Suu Kyi’s party, the National League for Democracy, swept to power in a historic election in November after decades of campaigning against military rule.
It took over the running of the country after a transition from semi-civilian rule in April.
“She accepted President Obama’s invitation to visit the U.S. before his presidency ends,” said Aye Aye Soe, a spokeswoman at the foreign ministry, which is run by Suu Kyi.
Visiting U.S. Deputy National Security Advisor for Strategic Communications Ben Rhodes delivered Obama’s invitation during a meeting with Suu Kyi in the capital, Naypyitaw, on Wednesday.
Suu Kyi, 71, is barred from becoming president by the constitution drafted under the previous regime, because her two sons do not have Myanmar citizenship.

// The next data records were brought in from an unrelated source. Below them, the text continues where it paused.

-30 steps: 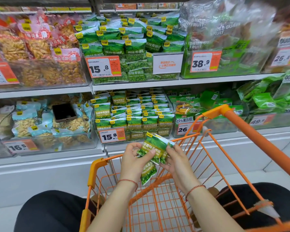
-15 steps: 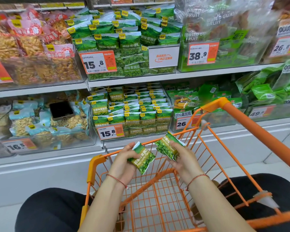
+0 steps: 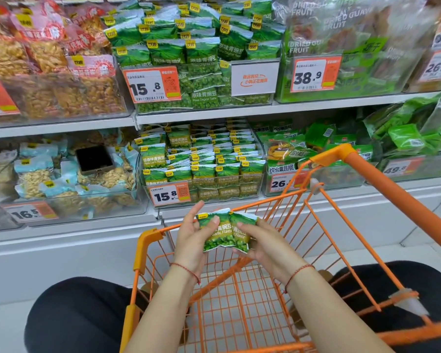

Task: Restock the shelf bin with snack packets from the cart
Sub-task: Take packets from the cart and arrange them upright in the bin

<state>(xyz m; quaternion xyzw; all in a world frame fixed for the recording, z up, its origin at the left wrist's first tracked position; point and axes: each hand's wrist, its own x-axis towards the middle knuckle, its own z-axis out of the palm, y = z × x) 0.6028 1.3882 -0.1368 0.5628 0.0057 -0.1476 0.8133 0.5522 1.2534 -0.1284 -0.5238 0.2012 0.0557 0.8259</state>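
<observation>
While both forearms reach forward over the orange cart point(image 3: 148, 240), the left hand point(image 3: 191, 240) and the right hand point(image 3: 262, 244) meet above its front rim, palms turned up and inward. The left hand's thumb point(image 3: 215, 220) lies across the top of a green garlic-pea packet point(image 3: 218, 231), with the other fingers behind it, so the hand pinches that packet. Just right of it, a second packet point(image 3: 242, 234) sits in the right hand, whose thumb point(image 3: 245, 229) presses on its face while the fingers curl beneath. The two packets touch edge to edge, the left one slightly overlapping the other, both upright with their print facing the camera.

Most fingers of each hand are hidden behind the packets, so how they lie cannot be told. The cart's near end is cut off by the lower edge, and dark-clothed knees flank it on either side.

Beyond the cart's front rim and slightly above the hands stands the clear shelf bin point(image 3: 201, 192), holding rows of matching green packets, with a price tag point(image 3: 169, 194) on its front wall. The held packets hang just short of that bin, not touching it.
</observation>
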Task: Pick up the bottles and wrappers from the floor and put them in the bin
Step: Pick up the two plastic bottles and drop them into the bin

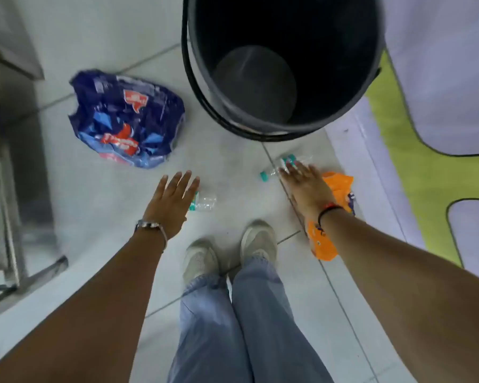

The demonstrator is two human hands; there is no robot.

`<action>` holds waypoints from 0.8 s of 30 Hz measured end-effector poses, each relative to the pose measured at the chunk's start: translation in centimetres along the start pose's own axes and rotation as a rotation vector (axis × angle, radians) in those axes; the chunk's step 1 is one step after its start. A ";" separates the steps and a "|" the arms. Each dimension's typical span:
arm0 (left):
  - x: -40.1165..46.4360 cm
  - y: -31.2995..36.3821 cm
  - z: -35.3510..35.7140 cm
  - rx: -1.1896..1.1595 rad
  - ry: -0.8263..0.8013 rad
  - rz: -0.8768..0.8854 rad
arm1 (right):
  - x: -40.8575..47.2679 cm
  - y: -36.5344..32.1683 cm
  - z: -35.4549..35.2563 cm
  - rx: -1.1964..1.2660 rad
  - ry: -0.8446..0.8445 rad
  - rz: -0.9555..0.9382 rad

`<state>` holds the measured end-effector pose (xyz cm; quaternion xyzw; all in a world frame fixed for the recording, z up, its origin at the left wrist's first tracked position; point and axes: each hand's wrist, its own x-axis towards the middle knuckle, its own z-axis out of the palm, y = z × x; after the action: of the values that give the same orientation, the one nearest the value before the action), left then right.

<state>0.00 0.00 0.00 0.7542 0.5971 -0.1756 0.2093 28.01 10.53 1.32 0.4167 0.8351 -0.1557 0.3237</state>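
A black bin [368, 87] stands on the tiled floor ahead of me, and I see nothing inside it. A crumpled blue wrapper [127, 120] lies to its left. My left hand [172, 201] hovers with fingers spread over a clear bottle [205, 201] lying on the floor. My right hand [306, 186] reaches down with fingers apart over a second clear bottle with a teal cap [271, 171]. An orange wrapper [338, 186] lies under my right wrist, partly hidden by it.
My two feet in pale shoes [230, 255] stand just behind the litter. A metal frame [14, 217] runs along the left. A green and lilac mat [426, 150] covers the floor at the right, close to the bin.
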 end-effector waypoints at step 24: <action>-1.7 0.2 -4.2 -0.492 0.083 -0.454 | -2.3 -5.5 -2.6 0.037 0.243 -0.136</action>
<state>-0.09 0.72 4.48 0.5356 0.7822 -0.0374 0.3160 23.52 7.22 4.77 0.3806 0.8916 -0.1410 0.2009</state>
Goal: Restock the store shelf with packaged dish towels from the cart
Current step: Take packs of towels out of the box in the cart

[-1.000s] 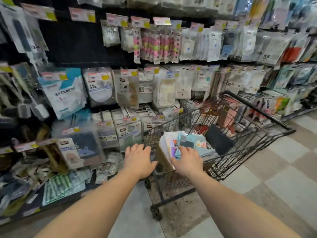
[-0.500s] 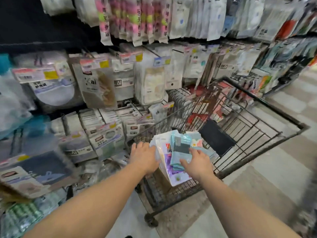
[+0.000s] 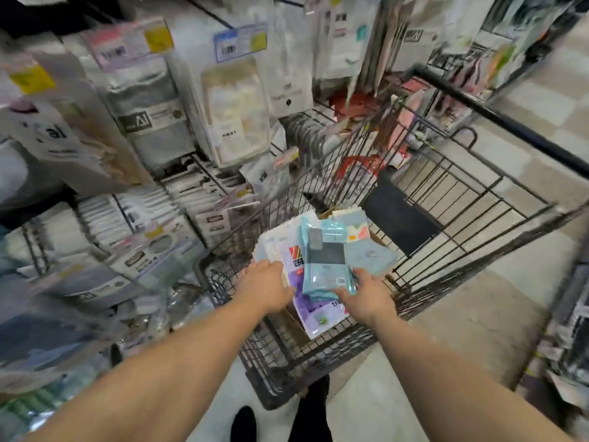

She is instead foreign minister and has also assumed the newly created post of state counsellor. She is in overall charge of running the government.
The U.S. embassy in the city of Yangon did not comment.
Suu Kyi, who spent years under house arrest during military rule, visited the United States as the leader of the opposition in September 2012.
The U.N. General Assembly session in New York is scheduled from Sept. 13 to Sept. 26. Obama will leave office in January after a November election.